Sur les conclusions à fin d’indemnisation :
6. Aux termes des dispositions de l’article R. 421-1 du code de justice administrative : « La juridiction ne peut être saisie que par voie de recours formé contre une décision, et ce, dans les deux mois à partir de la notification ou de la publication de la décision attaquée. Lorsque la requête tend au paiement d’une somme d’argent, elle n’est recevable qu’après l’intervention de la décision prise par l’administration sur une demande préalablement formée devant elle ».
7. En l’espèce, en l’absence, au jour du présent jugement, de toute réclamation préalable ayant fait naître une décision de refus d’indemnisation, les conclusions indemnitaires de M. B sont irrecevables et doivent être rejetées.
Sur les conclusions à fin d’injonction :
8. Le motif d’annulation retenu implique seulement qu’il soit enjoint au ministre de réexaminer la demande d’avancement au grade de brigadier au titre de l’année 2019 de M. B. Il y a lieu, en l’espèce, d’enjoindre au ministre de l’intérieur et des outre-mer de procéder à ce réexamen dans un délai de deux mois à compter de la notification du présent jugement.
Sur les frais liés au litige :
9. Dans les circonstances de l’espèce, il n’y a pas lieu de faire droit aux conclusions présentées par M. B sur le fondement des dispositions de l’article L. 761-1 du code de justice administrative.
D E C I D E :
Article 1 : L’arrêté du ministre de l’intérieur du 2 août 2019 relatif au tableau d’avancement au grade de brigadier de police au titre de l’année 2019 est annulé.

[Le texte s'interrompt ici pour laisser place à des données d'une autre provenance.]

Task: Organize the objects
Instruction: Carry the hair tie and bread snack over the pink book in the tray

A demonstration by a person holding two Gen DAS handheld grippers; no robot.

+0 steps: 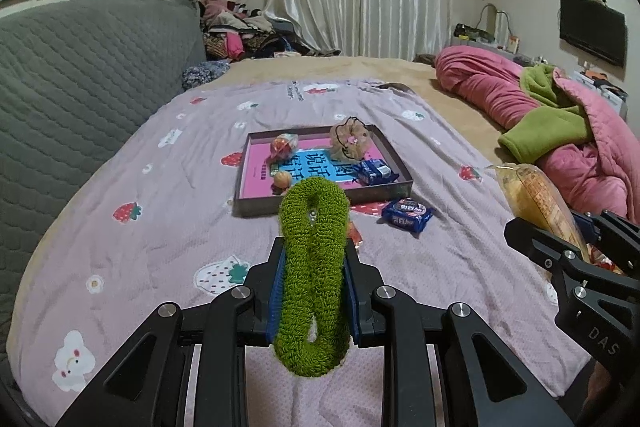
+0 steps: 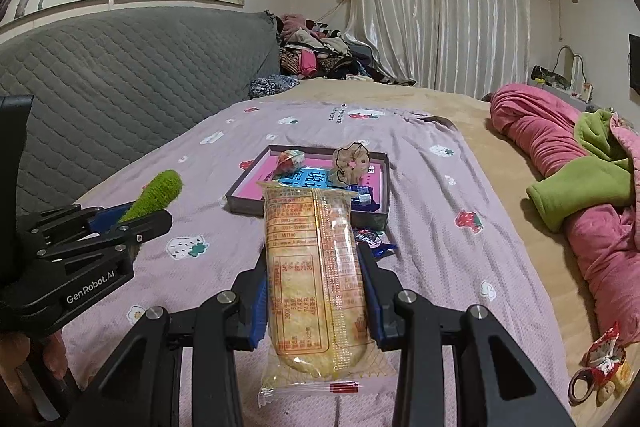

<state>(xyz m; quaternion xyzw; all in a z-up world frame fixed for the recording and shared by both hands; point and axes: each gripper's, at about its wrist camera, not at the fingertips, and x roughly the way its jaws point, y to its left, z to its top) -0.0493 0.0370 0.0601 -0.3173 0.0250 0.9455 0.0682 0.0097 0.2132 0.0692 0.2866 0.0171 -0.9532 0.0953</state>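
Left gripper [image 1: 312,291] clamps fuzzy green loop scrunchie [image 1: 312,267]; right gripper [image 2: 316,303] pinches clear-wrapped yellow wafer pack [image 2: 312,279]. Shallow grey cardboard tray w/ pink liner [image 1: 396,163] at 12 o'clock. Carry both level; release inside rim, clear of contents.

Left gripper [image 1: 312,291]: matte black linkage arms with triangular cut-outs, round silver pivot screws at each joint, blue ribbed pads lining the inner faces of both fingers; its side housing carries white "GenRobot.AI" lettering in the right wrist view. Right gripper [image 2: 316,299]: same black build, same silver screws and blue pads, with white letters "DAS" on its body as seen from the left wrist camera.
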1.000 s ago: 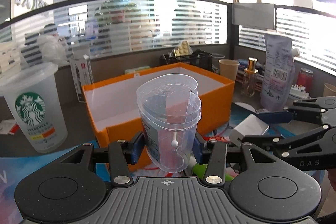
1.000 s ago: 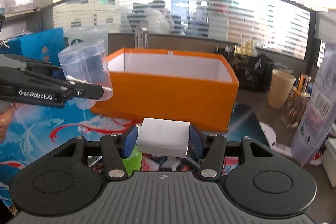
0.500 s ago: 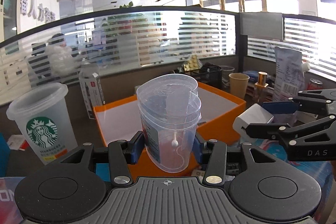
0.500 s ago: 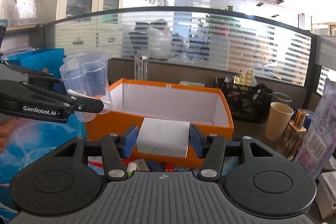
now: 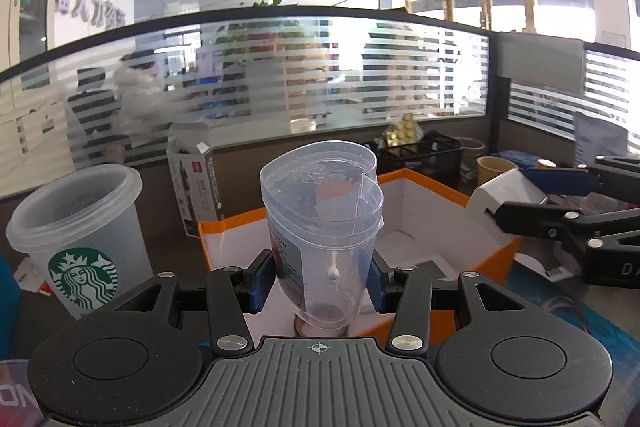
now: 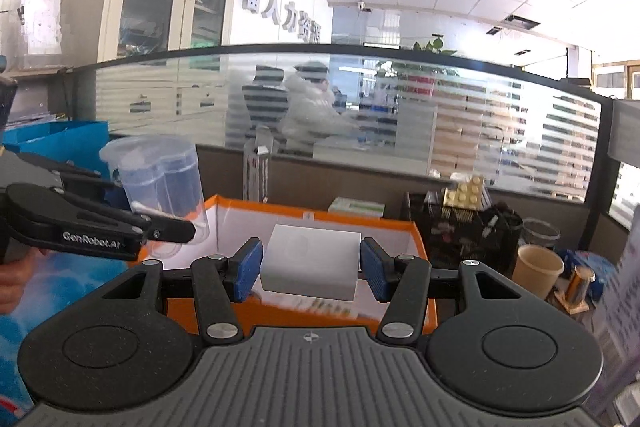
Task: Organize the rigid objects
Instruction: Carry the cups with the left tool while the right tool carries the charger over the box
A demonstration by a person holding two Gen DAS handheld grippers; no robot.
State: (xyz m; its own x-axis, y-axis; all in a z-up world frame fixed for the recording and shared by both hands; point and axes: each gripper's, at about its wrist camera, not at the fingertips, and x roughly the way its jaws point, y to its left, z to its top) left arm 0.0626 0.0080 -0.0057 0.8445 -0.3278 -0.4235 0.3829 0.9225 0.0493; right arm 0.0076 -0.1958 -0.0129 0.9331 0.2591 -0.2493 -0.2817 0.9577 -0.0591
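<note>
Office desk | clear cup [image 5: 322, 223] between left fingers [image 5: 260, 281], gripped

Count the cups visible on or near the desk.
2: a frosted Starbucks cup standing left of the orange box, and a tan paper cup right of it. More may be hidden.

Clear glossy plastic container [image 5: 322, 227]; white matt smooth block [image 6: 312, 265]; orange box [image 5: 486, 251] w/ matt white card lining; frosted plastic cup [image 5: 80, 227].
</note>
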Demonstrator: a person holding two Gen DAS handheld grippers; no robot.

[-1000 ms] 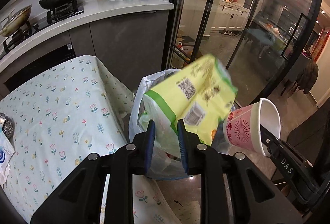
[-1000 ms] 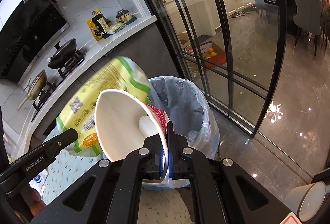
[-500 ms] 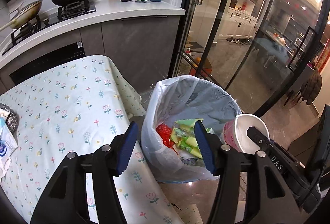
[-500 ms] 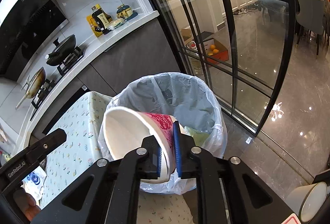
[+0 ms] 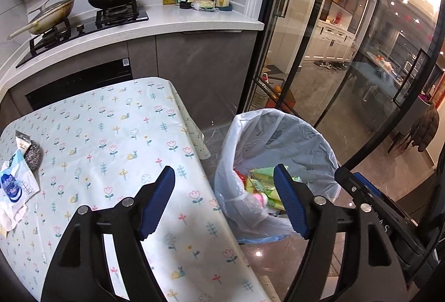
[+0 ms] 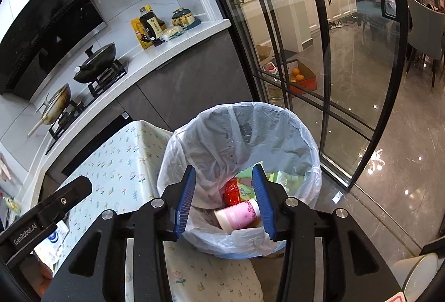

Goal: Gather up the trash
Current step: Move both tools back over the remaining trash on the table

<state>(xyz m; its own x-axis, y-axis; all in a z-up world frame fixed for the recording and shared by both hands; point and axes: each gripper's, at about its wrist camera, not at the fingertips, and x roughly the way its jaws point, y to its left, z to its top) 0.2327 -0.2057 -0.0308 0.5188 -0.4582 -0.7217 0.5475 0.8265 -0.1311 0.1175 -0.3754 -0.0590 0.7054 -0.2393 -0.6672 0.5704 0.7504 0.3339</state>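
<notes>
In the lined bin (image 6: 278,135), a pink cup (image 6: 239,216) lies sideways.

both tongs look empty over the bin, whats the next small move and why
Probably swing the left tongs back over the table toward the crumpled white and blue wrapper by the steel scourer. The pink cup and green packet already lie in the lined bin, both tongs are opening with nothing between them, and that wrapper looks like leftover trash.
</notes>
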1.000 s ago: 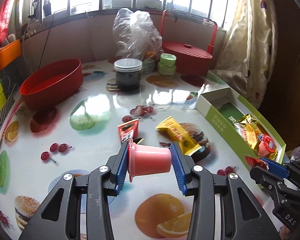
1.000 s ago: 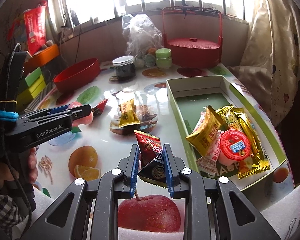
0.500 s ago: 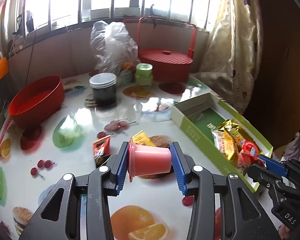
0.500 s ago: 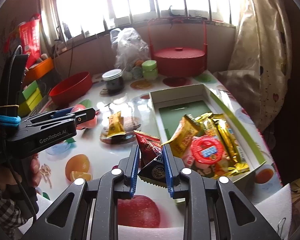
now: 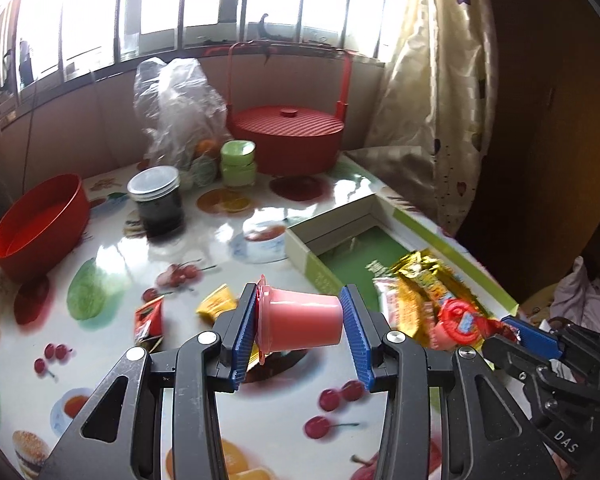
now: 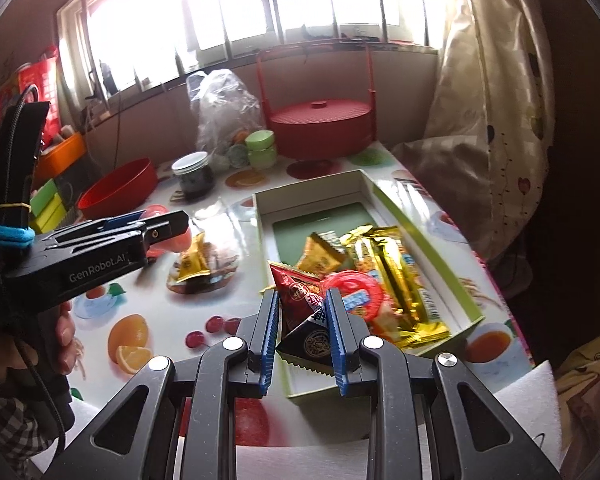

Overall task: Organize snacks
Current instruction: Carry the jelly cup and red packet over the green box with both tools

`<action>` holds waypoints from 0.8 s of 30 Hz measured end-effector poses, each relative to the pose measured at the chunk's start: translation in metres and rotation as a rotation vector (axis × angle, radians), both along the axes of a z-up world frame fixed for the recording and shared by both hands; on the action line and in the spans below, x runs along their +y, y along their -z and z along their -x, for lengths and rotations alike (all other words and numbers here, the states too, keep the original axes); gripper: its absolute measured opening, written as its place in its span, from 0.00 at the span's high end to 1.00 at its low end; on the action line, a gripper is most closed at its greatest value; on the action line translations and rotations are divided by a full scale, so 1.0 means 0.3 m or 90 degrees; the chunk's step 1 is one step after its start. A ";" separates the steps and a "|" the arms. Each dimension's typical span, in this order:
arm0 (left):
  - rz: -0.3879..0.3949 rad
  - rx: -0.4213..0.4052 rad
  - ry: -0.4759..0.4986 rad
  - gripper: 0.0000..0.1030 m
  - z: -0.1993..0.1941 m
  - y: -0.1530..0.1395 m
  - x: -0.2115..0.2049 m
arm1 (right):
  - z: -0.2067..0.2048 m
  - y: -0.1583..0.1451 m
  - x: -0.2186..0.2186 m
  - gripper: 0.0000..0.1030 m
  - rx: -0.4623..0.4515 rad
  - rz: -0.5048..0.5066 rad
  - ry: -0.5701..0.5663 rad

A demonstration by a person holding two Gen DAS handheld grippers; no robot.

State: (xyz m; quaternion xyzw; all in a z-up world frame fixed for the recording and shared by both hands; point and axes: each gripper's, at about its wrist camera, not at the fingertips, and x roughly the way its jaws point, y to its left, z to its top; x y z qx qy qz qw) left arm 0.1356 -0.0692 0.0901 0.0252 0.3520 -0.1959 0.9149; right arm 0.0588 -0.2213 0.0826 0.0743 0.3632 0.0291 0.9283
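A: Where does the green snack box [image 6: 388, 204] lie?

B: Along the right edge of the fruit-print table [image 5: 112, 256], long axis running from the near edge toward the window side. Its far end is bare green floor; the near end is heaped with gold packets and a red-lidded cup.

A: Which gripper is nearer to it?

B: The right gripper [image 6: 303, 336]. In its own view it hangs over the box's near left corner, jaws clamped on a red and black triangular snack packet [image 6: 306, 320]. From there the box runs ahead and to the right.

A: And the left gripper [image 5: 300, 326]?

B: It sits over the open table, left of the box's long left wall. Its jaws grip a pink jelly cup [image 5: 300, 322] lying sideways, rim against the left pad, base against the right. For that one the box lies to the right, so I judge it has further to go.

A: Anything loose on the table?

B: A small yellow packet [image 5: 217, 303] and a small red packet [image 5: 148, 318], near the middle, left of the box.
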 end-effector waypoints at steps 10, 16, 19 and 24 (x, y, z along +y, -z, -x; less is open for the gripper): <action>0.009 0.005 0.035 0.59 -0.027 -0.002 -0.101 | 0.024 0.026 -0.079 0.78 0.016 0.001 0.034; 0.019 0.019 0.053 0.59 -0.039 0.016 -0.160 | 0.032 0.047 -0.123 0.78 0.028 0.005 0.053; 0.020 0.024 0.058 0.59 -0.046 0.022 -0.181 | 0.031 0.051 -0.149 0.78 0.028 0.004 0.064; 0.018 0.033 0.065 0.59 -0.064 0.043 -0.215 | 0.012 0.059 -0.187 0.78 0.031 0.004 0.076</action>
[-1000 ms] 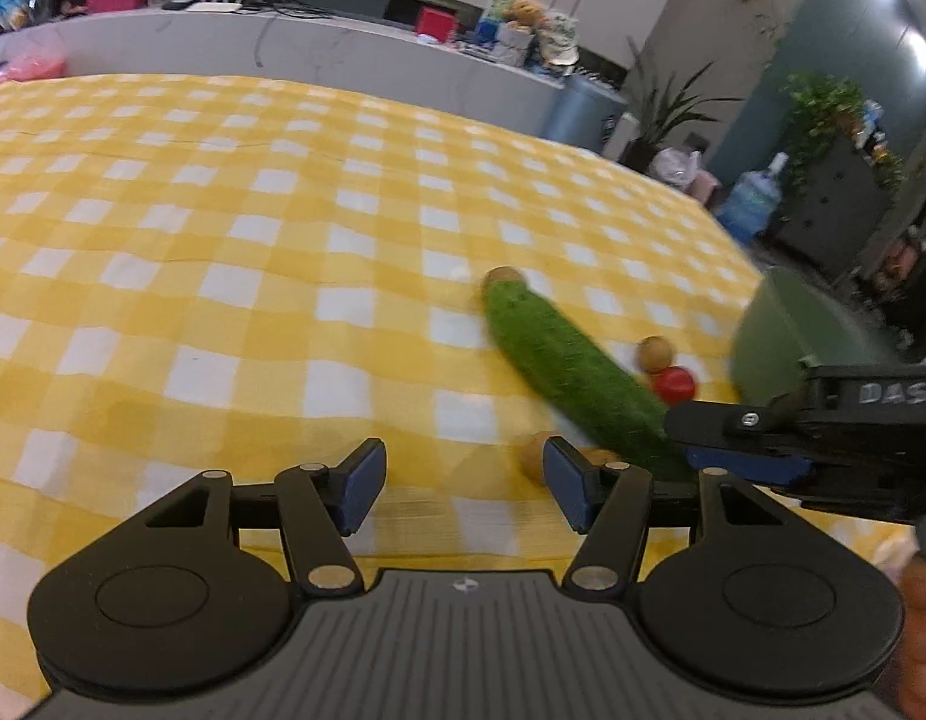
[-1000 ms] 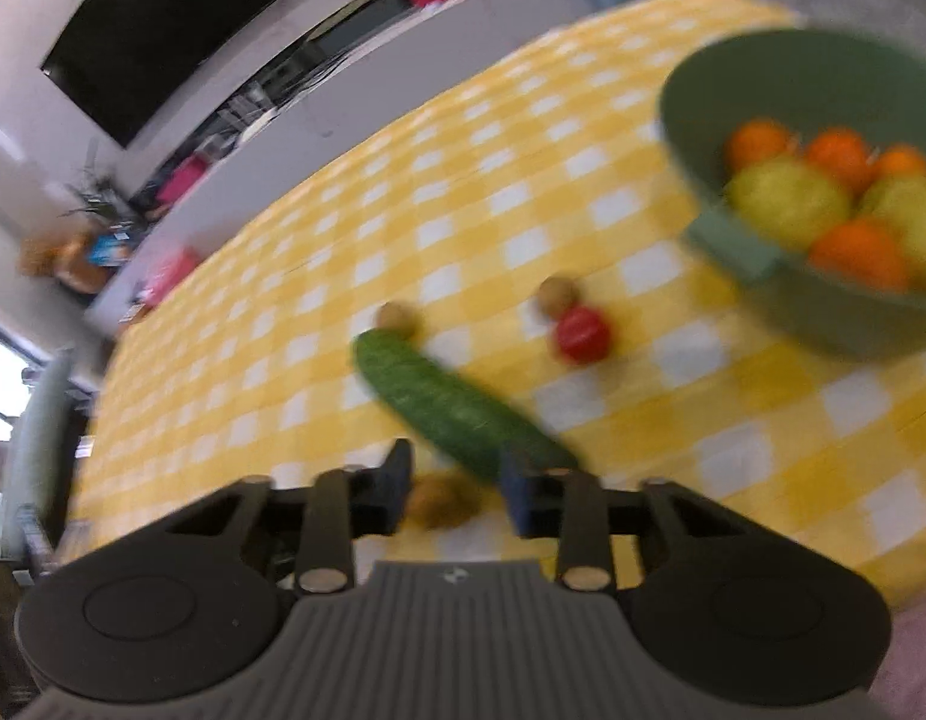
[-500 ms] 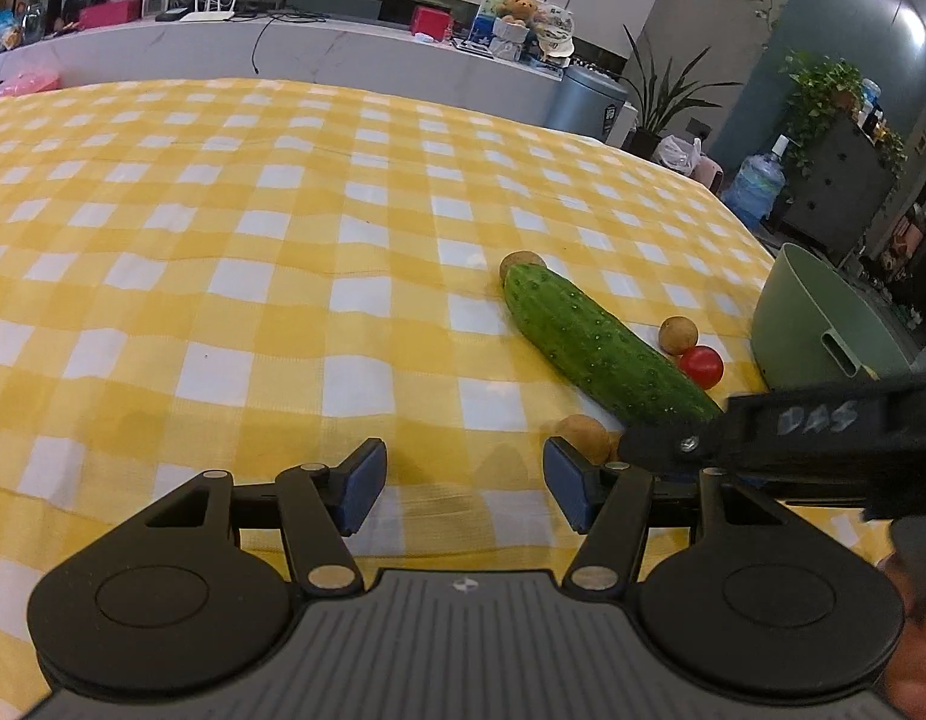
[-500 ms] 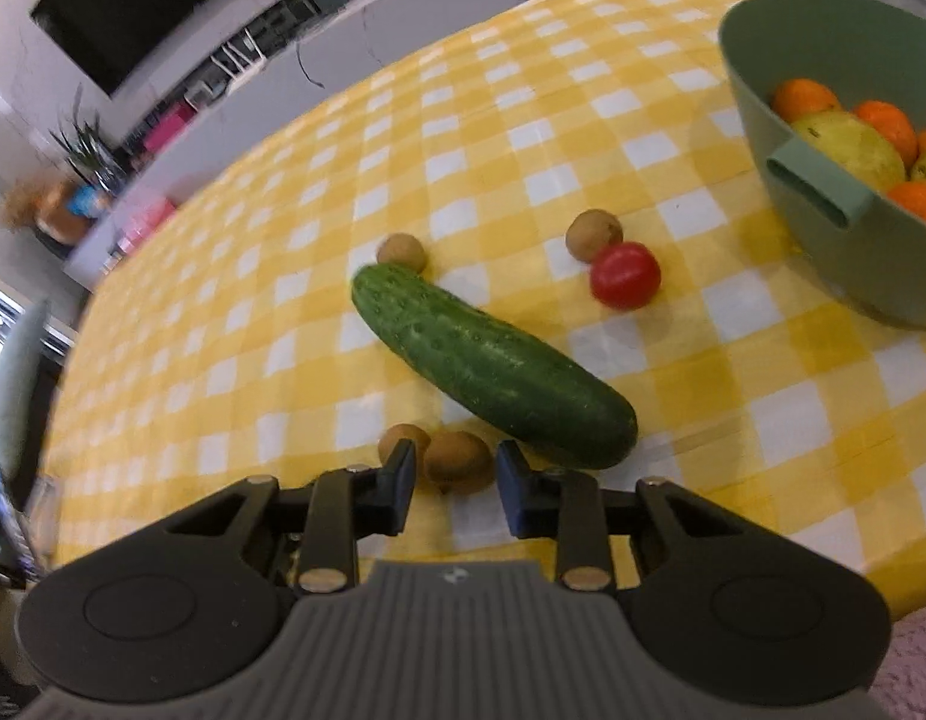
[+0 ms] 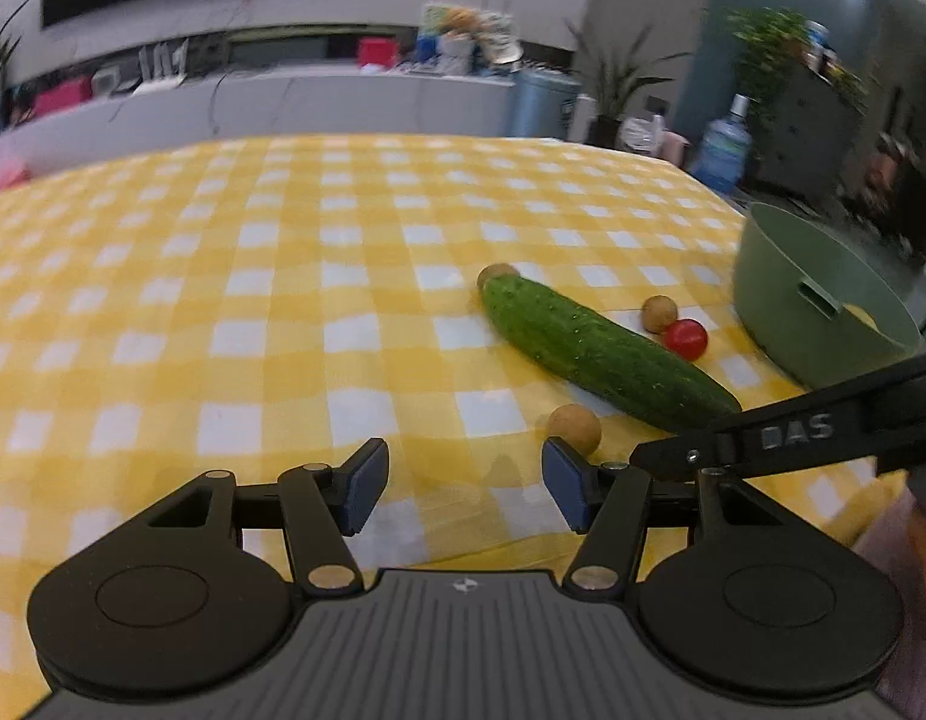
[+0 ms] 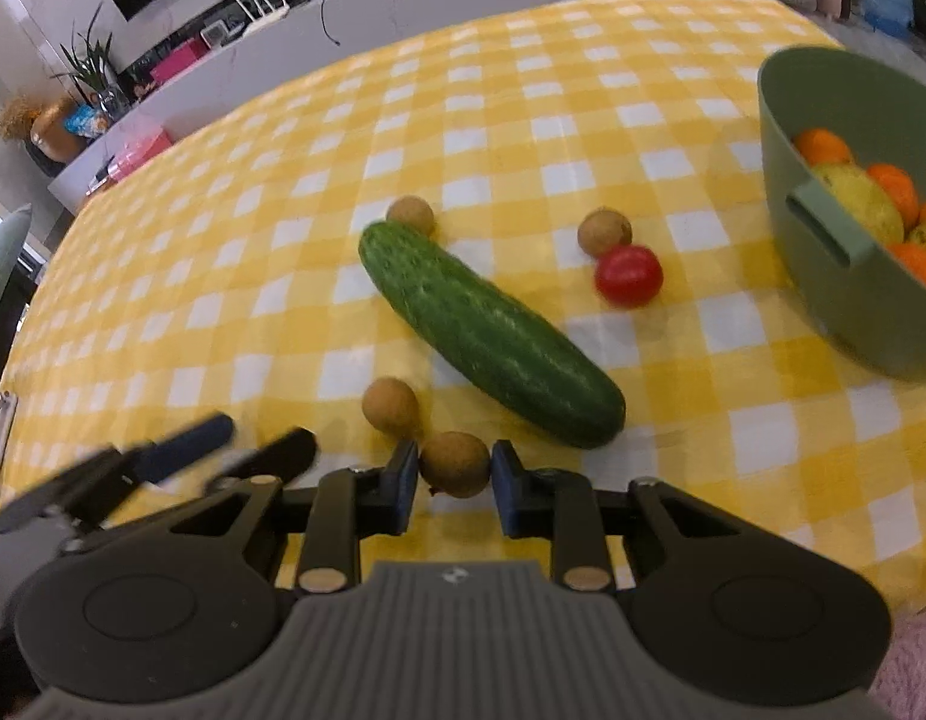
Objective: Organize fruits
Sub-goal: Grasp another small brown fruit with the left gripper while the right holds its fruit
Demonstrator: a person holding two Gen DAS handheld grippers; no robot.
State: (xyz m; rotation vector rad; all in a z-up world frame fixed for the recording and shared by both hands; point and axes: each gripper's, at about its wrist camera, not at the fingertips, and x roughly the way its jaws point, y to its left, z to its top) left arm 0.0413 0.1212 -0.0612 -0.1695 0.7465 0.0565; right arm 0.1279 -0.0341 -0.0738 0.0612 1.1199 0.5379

Article 2 : Il est enjoint au ministre de l’intérieur de réexaminer la situation de M. B dans un délai de deux mois à compter de la notification du présent jugement.
Article 3 : Le surplus des conclusions de la requête de M. B est rejeté.
Article 4 : Le présent jugement sera notifié à M. A B et au ministre de l’intérieur et des outre-mer.
Délibéré après l’audience du 14 octobre 2022, à laquelle siégeaient :
Mme Aubert, présidente,
M. Julinet, premier conseiller,
M. Blusseau, conseiller.
Rendu public par mise à disposition au greffe le 4 novembre 2022.
Le rapporteur,
A. BLUSSEAU
La présidente,
S. AUBERT
La greffière,
A. LOUART
La République mande et ordonne au ministre de l’intérieur et des outre-mer, en ce qui le concerne ou à tous commissaires de justice à ce requis en ce qui concerne les voies de droit commun contre les parties privées, de pourvoir à l’exécution de la présente décision.